**REQUIRED WORK**
Only one stretch of the data below should be repeated: the lines from the line containing "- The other" through the line containing "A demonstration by", inclusive, exactly as they are.

**EXERCISE DATA**
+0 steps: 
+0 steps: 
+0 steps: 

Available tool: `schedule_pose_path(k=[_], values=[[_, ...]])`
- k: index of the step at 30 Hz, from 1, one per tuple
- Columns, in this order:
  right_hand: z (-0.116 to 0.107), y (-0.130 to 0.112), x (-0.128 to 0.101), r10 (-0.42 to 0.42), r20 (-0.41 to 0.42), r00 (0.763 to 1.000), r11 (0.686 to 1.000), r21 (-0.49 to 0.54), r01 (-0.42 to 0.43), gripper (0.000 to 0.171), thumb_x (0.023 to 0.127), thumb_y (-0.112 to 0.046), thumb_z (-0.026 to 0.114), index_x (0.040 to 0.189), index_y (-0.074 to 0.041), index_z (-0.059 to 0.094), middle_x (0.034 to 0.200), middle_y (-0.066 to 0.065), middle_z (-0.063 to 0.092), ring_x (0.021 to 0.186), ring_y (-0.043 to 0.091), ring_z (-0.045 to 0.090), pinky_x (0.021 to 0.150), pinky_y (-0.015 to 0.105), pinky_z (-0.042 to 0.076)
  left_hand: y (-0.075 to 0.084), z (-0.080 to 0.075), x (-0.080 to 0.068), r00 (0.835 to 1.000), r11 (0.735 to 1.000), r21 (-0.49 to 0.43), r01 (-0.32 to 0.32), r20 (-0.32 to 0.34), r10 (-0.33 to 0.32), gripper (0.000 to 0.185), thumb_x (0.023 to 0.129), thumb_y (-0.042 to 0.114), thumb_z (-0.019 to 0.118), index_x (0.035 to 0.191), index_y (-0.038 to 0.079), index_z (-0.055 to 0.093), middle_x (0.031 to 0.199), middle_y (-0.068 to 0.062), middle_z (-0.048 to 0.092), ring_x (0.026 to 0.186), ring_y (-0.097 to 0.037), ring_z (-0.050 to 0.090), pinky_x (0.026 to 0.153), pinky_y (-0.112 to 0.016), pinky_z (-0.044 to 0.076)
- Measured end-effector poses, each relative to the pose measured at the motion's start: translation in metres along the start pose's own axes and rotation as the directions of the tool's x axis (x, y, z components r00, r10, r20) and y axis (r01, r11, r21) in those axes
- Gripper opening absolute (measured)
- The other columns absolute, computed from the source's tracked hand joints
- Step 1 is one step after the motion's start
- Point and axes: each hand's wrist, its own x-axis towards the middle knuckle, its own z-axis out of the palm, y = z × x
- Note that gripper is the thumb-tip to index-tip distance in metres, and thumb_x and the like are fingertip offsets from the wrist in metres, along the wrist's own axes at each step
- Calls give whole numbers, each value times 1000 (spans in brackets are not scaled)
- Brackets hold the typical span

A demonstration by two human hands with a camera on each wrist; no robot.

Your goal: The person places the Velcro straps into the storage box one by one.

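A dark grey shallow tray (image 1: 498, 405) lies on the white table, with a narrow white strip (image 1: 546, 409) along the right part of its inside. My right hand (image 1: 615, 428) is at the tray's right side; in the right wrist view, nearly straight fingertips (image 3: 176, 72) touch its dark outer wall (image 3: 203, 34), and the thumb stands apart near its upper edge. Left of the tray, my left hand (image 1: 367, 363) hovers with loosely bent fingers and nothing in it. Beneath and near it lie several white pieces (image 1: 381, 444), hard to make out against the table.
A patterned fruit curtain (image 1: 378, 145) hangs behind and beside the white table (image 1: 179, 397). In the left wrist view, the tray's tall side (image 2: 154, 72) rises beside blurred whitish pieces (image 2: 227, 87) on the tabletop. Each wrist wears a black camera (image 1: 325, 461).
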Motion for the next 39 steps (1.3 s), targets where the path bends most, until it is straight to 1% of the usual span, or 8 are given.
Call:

**SOLUTION**
- The other columns absolute, computed from the source's tracked hand joints
- Step 1 is one step after the motion's start
- Point and axes: each hand's wrist, its own x-axis towards the middle knuckle, its own z-axis out of the palm, y = z × x
- Note that gripper is the thumb-tip to index-tip distance in metres, and thumb_x and the like are fingertip offsets from the wrist in metres, along the wrist's own axes at each step
- Calls give whole numbers, each value times 1000 (spans in brackets are not scaled)
- Brackets hold the typical span

A demonstration by two human hands with a camera on each wrist; no robot.

Here is where the answer stops.